Video: African dudes. SAPE - unusual fashion in Congo
2024 Author: Richard Flannagan | [email protected]. Last modified: 2023-12-15 23:55
In the Soviet Union there was such a subculture - dudes. Its representatives listened to Western music and dressed as they thought people in the West dress. Surprisingly, in the African country Republic of the Congo our own analogue dude – subculture SAPE.
The Republic of the Congo (not to be confused with another state with a similar name - the Democratic Republic of the Congo) has gained independence from France for fifty years. But to this day, its inhabitants consider their former metropolis to be an authority in terms of politics, culture and fashion. However, it is well deserved.
But this respect is shown among the Congolese in a very unusual way. For example, there is a subculture in the country called SAPE (short for “société des ambianceurs et des personnes élégantes”, that is, “society of elegant people”). Representatives of this movement dress in French fashion. But this fashion is not modern, but the one that was in the middle of the twentieth century, when the French still ruled the Congo.
Moreover, over the past fifty years, this former French fashion has been greatly transformed. The colors have become much brighter, the cut of the clothes - much more extravagant. In general, by Western standards, this is not fashion, but kitsch. The same kitsch in relation to the American fashion of the same time was the clothes of Soviet dudes (at least, shown in the film of the same name). But representatives of the SAPE subculture seriously believe that their clothes are in full accordance with modern concepts of style.

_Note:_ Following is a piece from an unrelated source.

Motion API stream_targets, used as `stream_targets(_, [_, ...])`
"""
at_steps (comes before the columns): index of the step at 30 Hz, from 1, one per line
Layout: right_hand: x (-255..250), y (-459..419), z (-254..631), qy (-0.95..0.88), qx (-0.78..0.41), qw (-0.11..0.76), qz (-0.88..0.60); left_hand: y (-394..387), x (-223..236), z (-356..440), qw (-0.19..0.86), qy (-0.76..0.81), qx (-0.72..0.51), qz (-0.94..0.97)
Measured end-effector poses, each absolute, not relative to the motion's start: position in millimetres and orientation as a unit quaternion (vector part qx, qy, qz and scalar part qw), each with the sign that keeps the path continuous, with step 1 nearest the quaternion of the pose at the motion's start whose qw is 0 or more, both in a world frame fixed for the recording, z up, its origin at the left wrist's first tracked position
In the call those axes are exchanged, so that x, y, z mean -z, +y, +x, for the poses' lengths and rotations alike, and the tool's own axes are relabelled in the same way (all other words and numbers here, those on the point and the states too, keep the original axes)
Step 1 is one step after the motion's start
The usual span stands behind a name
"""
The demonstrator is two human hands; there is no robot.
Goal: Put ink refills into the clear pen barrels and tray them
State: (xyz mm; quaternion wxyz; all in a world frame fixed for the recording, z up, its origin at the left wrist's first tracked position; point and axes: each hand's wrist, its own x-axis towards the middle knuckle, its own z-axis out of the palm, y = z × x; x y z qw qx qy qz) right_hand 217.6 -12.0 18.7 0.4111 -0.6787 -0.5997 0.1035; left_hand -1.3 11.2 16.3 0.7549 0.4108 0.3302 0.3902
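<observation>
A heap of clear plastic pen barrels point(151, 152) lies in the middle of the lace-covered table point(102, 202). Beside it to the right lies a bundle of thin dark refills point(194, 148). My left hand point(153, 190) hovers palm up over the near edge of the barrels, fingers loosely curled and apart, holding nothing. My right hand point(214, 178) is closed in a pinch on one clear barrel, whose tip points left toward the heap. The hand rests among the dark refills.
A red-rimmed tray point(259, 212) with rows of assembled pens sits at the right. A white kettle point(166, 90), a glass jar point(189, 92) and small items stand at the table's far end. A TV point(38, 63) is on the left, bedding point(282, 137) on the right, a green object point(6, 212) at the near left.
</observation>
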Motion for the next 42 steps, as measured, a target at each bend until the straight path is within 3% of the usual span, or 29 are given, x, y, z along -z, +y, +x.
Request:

One set of such unusual clothes is very expensive for the impoverished Republic of the Congo - about 300 US dollars. And this is the average salary in the country for six months. So the guys from SAPE sometimes even take a bank loan to buy such an outfit.
Representatives of this subculture themselves explain such absurdities by the fact that, thus, through such clothes, they compensate, at least for themselves, for the poverty that exists in their native country. After all, spiritual hunger is no less terrible than physical hunger. And the SAPE movement compensates for this very spiritual hunger.
I wonder if anyone would guess to tell the Congolese that there are no dudes in America, that is, there is no SAPE in France?